Harris Freeman, professor of legal research and writing at Western New England University, said there is a “long-standing, nationwide custom, in practice and law, of treating farmworkers as second-class workers.”
“It’s like you’re structuring the economy to guarantee that you have a group of people who are living in poverty,” he said.
This fits with Patricia’s experience. The 39-year old said the produce she picks ends up at supermarkets such as Stop & Shop, which she said are too expensive for her family.
A 2020 report from Jeannette Wicks-Lim, research professor at the University of Massachusetts Amherst Political Economy Research Institute, found farmworker families in the state live in poverty at over twice the rate of other families.
One root of this inequity, Clarke of Workers First said, is how southern politicians in the 1930s successfully lobbied to exclude predominantly Black farm and domestic workforces from the National Labor Relations Act and Fair Labor Standards Act. State laws followed suit.
Nearly 100 years later, the National Labor Relations Act still excludes farmworkers, who, according to the Department of Labor, are now predominantly Latino immigrants. The Fair Labor Standards Act excludes farmworkers from overtime.
“We trace farmworker conditions to Jim Crow attitudes,” said Clarke.
Although Massachusetts farmers can legally pay farmworkers below the state minimum wage, Quintero of Central West Justice Center said, few do. Patricia said she makes $16 per hour.
Karen Schwalbe, executive director of the Massachusetts Farm Bureau Federation, a lobbying organization representing farmers, said many of its members support raising the agricultural minimum wage.

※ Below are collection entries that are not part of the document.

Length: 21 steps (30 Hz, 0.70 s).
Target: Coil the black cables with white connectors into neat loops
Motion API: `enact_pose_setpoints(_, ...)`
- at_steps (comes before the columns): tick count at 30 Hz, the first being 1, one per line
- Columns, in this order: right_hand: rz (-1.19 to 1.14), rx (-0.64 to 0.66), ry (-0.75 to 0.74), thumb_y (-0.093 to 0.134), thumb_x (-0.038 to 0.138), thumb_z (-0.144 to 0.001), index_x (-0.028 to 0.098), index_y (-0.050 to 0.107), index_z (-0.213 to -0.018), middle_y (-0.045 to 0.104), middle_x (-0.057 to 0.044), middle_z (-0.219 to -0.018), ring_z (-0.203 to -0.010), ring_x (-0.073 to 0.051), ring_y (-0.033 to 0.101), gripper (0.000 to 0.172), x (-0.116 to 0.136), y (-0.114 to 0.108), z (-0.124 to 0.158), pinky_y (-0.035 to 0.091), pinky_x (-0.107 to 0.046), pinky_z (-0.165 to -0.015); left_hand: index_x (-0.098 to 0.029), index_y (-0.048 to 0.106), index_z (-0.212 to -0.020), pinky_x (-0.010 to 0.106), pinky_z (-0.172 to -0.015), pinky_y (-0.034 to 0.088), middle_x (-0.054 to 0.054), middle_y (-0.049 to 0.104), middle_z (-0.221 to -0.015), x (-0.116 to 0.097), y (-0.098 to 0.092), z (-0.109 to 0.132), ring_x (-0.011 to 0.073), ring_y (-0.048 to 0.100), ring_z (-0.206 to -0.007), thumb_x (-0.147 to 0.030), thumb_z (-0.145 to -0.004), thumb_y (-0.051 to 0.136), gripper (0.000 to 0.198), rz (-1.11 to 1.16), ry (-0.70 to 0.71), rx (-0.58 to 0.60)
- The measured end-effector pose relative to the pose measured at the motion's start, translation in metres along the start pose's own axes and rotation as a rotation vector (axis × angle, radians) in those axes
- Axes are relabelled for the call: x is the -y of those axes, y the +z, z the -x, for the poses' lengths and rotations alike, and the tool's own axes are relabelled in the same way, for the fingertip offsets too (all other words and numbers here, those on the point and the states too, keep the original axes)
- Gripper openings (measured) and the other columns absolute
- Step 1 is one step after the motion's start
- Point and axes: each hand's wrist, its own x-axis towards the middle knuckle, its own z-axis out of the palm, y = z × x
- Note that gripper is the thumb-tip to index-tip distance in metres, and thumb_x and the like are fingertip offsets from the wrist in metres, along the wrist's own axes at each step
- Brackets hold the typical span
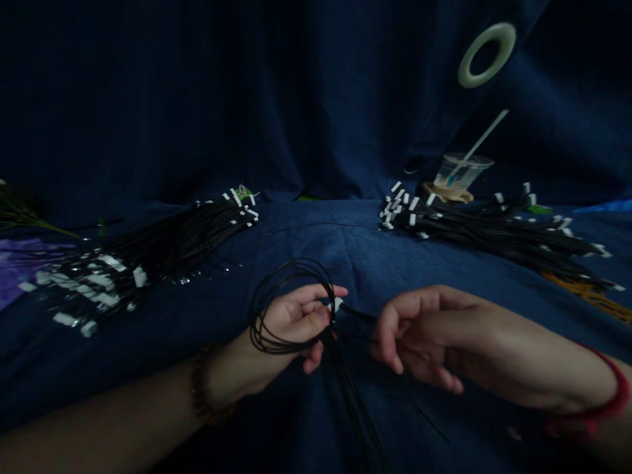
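Near the centre, my left hand (301,319) pinches a thin black cable (269,276) between thumb and fingers. Several loops of the cable circle the hand, and more black strands hang down below it. A small white tag (336,305) shows at the fingertips. To the right, my right hand (424,336) has its fingers curled, with a black strand running from the left hand toward its fingers. Whether those fingers grip the strand cannot be made out.
Bundles of black cables with white tags lie at the left (187,230) and right (484,230) on the blue cloth (320,243). A plastic cup (463,172) with a stick stands behind the right bundle. Above it is a pale ring (508,41). Purple material (20,266) lies far left.
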Motion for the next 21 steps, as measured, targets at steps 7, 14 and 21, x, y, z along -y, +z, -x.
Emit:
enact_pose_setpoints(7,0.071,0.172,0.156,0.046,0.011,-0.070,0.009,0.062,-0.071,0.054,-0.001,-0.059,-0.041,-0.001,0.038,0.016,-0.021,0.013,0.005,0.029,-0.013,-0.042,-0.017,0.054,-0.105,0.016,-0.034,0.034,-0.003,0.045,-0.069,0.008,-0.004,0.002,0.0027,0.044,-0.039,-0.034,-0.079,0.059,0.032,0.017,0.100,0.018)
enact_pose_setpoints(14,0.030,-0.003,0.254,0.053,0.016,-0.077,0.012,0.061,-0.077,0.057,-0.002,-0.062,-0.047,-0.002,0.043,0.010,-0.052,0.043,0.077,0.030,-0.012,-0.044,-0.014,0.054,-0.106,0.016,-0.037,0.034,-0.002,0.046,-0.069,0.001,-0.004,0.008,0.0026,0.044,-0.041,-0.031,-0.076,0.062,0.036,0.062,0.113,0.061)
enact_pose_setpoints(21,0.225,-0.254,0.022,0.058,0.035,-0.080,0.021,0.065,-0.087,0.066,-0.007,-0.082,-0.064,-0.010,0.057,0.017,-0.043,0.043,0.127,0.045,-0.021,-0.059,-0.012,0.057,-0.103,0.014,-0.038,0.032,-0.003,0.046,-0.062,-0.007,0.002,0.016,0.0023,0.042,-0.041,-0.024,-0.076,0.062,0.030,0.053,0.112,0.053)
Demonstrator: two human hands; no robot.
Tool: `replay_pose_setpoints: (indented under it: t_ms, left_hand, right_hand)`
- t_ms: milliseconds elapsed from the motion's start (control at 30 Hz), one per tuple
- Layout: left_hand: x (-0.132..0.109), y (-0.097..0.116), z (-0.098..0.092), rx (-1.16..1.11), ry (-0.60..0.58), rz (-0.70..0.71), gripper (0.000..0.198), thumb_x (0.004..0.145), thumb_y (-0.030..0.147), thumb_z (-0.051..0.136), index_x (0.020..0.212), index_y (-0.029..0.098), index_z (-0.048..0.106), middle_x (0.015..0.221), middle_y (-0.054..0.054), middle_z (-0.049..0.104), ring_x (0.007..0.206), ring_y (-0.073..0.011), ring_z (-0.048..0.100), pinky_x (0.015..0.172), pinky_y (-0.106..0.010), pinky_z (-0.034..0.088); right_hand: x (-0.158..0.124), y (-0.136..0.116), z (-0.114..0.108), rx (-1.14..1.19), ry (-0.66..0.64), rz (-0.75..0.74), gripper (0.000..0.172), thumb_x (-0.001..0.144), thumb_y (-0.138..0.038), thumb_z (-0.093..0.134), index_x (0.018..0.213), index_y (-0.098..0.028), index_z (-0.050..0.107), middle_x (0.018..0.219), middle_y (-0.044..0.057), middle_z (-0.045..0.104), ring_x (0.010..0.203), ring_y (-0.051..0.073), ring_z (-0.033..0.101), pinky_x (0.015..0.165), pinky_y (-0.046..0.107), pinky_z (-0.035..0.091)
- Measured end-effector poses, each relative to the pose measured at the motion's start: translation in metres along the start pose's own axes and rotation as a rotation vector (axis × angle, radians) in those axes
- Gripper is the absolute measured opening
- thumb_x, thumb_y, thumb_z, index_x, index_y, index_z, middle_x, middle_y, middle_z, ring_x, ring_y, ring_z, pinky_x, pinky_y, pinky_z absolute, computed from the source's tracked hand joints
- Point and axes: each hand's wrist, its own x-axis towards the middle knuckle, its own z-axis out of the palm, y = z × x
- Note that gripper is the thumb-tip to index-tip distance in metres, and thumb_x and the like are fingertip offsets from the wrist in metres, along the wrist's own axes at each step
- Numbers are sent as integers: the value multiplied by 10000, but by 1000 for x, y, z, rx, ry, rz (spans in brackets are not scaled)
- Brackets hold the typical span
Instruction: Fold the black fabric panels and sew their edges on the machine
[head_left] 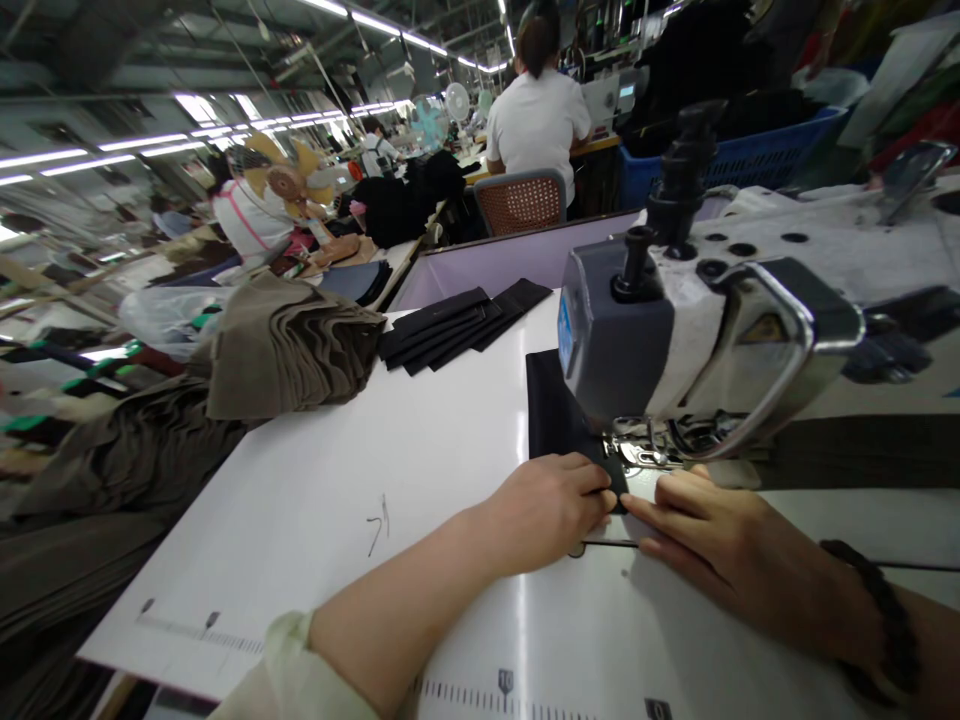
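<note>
Pale sleeve nearest, left fingers seemingly pinch black cloth, right fingers half-extended against its corner.

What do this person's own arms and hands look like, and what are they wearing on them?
The left hand and right hand wear no gloves. A pale greenish sleeve shows on the left side. A dark, bumpy band circles the right wrist.

Strip lights are hanging in rows below the ceiling; windows are glowing at left; a chair is standing ahead.
</note>
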Motion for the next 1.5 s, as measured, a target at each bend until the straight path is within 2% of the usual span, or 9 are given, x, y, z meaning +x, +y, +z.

But farmers fear the proposed overtime pay would lead to higher labor costs, as well as reductions in staffing and agricultural production, Schwalbe said.
“Farmers, including farmers who employ farm labor, are also being squeezed,” Freeman said. “They are not without serious problems in the way the economy is structured.”
With record flooding last year, Plainville Farm, which grows hard squash, asparagus, and other seasonal vegetables in Hadley, Massachusetts, turned a profit of just over $24,000.
Wally Czajkowski, Plainville’s co-owner, said the state’s classification of primary and secondary agriculture, which dictates whether or not a farmworker is entitled to overtime, is “a nightmare.”
“It just got more complicated and more complicated,” he said. “Is it fair to make some people stay in the field all day while other people stay in the barn?”
Last summer, Patricia, working in primary agriculture, said she tried to calculate how much she and her 7-year-old son would need for rent and food each month until work commenced the following spring. Her savings fell short, and in the winter, she had to pick up side work shoveling snow.
Each Friday, she fought through “the hurt that comes after putting that much force and that much effort” into her work, she said, then “receiving a paycheck and realizing that it’s unlivable.”
She said she repeated a mantra each morning.
“I need to do this for my family,” she said. “I need to do this for my kid. I need to do this to move forward.”
Interviews with Patricia were translated live, from Spanish to English, by Darincka Vargas, a graduate student at Boston University.